> _Exercise requirements_: Range to reproduce from the entries below: the line with "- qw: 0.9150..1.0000", the line with "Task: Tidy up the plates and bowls", and every line in between. Give them exactly and give nothing else.

'''

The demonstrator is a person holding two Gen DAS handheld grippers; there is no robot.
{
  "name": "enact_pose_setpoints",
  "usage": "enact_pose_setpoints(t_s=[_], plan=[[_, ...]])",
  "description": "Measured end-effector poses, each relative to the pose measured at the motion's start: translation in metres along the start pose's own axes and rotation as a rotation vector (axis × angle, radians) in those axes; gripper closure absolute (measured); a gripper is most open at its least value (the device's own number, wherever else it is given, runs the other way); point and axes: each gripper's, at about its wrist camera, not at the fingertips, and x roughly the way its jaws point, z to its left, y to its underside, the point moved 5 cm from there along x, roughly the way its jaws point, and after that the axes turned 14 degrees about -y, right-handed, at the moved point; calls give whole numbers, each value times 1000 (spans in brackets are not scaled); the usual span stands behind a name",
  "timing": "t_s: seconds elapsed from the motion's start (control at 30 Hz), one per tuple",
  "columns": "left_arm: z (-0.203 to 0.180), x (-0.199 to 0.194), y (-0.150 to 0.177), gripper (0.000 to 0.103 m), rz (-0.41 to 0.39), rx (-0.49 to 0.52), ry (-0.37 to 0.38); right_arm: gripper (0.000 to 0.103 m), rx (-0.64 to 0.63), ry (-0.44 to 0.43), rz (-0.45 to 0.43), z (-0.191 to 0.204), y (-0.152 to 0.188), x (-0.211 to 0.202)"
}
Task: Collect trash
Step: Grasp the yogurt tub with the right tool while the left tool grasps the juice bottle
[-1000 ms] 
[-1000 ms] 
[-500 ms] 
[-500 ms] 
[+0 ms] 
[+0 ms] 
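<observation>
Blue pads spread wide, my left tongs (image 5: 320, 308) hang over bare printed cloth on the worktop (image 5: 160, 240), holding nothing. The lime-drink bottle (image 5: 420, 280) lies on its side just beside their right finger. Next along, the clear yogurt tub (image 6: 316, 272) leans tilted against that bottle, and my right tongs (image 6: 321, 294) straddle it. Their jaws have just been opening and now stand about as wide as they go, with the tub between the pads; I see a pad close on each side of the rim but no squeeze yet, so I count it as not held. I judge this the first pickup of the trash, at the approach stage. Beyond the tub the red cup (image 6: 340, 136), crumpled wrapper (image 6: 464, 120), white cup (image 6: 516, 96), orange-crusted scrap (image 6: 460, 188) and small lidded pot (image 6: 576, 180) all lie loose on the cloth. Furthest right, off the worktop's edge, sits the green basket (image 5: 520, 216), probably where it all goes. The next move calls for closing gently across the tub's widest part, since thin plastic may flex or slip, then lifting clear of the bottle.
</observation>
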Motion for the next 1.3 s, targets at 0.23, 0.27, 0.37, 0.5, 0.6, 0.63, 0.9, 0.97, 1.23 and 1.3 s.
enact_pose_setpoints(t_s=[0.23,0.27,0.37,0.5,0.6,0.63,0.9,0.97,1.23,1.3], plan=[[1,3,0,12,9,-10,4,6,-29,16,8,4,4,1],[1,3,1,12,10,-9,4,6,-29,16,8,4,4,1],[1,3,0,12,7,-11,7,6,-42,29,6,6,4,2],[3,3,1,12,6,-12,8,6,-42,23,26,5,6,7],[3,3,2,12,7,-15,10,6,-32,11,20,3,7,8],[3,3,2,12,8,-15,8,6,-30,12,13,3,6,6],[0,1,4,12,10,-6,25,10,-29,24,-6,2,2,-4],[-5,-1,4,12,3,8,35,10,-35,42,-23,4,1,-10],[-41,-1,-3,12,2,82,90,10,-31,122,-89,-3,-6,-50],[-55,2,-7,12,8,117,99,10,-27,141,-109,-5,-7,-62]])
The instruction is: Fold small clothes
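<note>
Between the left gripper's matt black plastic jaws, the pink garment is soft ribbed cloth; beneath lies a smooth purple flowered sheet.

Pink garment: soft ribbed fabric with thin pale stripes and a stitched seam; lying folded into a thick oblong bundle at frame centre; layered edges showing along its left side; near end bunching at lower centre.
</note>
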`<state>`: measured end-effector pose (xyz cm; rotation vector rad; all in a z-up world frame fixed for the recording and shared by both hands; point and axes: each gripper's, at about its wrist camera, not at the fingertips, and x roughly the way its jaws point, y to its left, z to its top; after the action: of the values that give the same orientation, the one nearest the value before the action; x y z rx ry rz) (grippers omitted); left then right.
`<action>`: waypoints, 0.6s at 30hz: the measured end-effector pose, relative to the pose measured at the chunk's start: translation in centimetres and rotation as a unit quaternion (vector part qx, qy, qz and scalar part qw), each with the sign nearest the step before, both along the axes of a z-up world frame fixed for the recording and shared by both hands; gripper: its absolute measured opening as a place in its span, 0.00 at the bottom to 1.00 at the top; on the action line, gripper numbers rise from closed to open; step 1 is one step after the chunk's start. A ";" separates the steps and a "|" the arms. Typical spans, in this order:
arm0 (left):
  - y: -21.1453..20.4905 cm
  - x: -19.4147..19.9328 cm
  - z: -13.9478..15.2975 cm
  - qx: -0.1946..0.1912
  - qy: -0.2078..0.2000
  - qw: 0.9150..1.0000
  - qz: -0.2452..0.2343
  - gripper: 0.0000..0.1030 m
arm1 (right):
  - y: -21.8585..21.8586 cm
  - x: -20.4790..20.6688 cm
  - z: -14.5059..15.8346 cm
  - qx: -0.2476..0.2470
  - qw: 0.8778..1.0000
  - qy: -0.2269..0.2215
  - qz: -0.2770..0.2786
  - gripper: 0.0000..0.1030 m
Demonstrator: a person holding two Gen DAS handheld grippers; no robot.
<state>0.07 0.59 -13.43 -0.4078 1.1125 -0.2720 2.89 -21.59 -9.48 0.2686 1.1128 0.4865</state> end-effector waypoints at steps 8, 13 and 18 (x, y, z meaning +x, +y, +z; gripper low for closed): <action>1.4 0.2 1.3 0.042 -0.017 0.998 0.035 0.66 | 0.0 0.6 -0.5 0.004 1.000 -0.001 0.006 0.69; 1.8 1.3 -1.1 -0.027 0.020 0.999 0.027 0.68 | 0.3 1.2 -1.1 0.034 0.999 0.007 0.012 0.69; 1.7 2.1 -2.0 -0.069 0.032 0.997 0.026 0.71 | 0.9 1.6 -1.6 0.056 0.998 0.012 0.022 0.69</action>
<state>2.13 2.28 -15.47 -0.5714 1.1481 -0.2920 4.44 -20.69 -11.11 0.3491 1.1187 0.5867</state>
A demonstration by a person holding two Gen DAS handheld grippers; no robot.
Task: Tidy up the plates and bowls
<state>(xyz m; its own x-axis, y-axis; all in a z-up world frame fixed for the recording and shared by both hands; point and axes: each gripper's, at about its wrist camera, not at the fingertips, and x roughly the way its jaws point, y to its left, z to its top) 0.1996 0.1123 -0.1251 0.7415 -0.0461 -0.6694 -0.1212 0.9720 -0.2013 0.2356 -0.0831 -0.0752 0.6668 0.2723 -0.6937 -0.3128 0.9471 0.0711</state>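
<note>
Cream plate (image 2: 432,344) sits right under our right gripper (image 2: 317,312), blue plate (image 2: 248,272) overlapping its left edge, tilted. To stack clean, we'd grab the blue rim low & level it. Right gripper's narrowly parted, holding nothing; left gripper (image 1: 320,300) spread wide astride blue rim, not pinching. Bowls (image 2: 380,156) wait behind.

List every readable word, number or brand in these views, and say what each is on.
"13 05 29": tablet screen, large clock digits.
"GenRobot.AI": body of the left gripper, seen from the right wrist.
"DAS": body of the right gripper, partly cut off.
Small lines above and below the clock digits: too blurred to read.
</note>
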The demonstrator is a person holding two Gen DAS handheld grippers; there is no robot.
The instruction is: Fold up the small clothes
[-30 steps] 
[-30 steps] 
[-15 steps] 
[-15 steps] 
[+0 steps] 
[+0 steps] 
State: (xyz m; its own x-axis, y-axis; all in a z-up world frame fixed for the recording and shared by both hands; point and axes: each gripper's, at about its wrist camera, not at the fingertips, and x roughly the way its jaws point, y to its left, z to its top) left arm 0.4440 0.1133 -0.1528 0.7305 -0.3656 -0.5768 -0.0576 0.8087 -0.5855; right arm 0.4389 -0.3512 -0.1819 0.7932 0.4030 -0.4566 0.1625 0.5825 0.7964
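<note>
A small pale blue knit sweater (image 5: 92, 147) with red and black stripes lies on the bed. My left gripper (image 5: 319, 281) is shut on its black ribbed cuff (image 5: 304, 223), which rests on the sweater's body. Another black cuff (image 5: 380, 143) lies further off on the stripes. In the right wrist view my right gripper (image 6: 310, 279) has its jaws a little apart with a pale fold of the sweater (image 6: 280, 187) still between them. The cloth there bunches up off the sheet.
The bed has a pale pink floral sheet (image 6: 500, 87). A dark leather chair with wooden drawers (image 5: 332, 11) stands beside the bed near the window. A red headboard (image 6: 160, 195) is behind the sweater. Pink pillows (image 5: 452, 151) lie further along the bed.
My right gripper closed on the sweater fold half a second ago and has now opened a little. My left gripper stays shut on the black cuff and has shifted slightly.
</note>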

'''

> _Exercise result_:
  - qw: 0.9150..1.0000
  - qz: -0.2452..0.2343
  - gripper: 0.0000..0.1030 m
arm1 (right):
  - y: -21.8585..21.8586 cm
  - x: -20.4790..20.6688 cm
  - z: -14.5059..15.8346 cm
  - qx: -0.2476..0.2470
  - qw: 0.8778..1.0000
  - qy: -0.2269..0.2215
  - qz: -0.2770..0.2786
  - gripper: 0.0000..0.1030 m
Demonstrator: a person holding two Gen DAS handheld grippers; no robot.
<state>0.07 0.59 -13.43 -0.4078 1.1125 -0.2720 2.89 -21.59 -9.48 0.2686 1.1128 0.4865</state> end-effector waypoints at steps 8, 13 and 18 (x, y, z meaning +x, +y, +z; gripper low for closed): <action>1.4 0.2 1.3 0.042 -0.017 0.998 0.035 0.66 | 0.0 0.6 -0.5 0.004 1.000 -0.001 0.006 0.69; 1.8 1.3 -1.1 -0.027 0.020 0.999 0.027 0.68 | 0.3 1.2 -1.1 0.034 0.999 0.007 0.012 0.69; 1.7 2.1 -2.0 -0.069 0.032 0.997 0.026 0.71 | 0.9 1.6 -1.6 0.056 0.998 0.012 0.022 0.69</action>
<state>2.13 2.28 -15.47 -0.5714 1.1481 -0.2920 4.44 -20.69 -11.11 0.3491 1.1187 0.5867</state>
A demonstration by a person holding two Gen DAS handheld grippers; no robot.
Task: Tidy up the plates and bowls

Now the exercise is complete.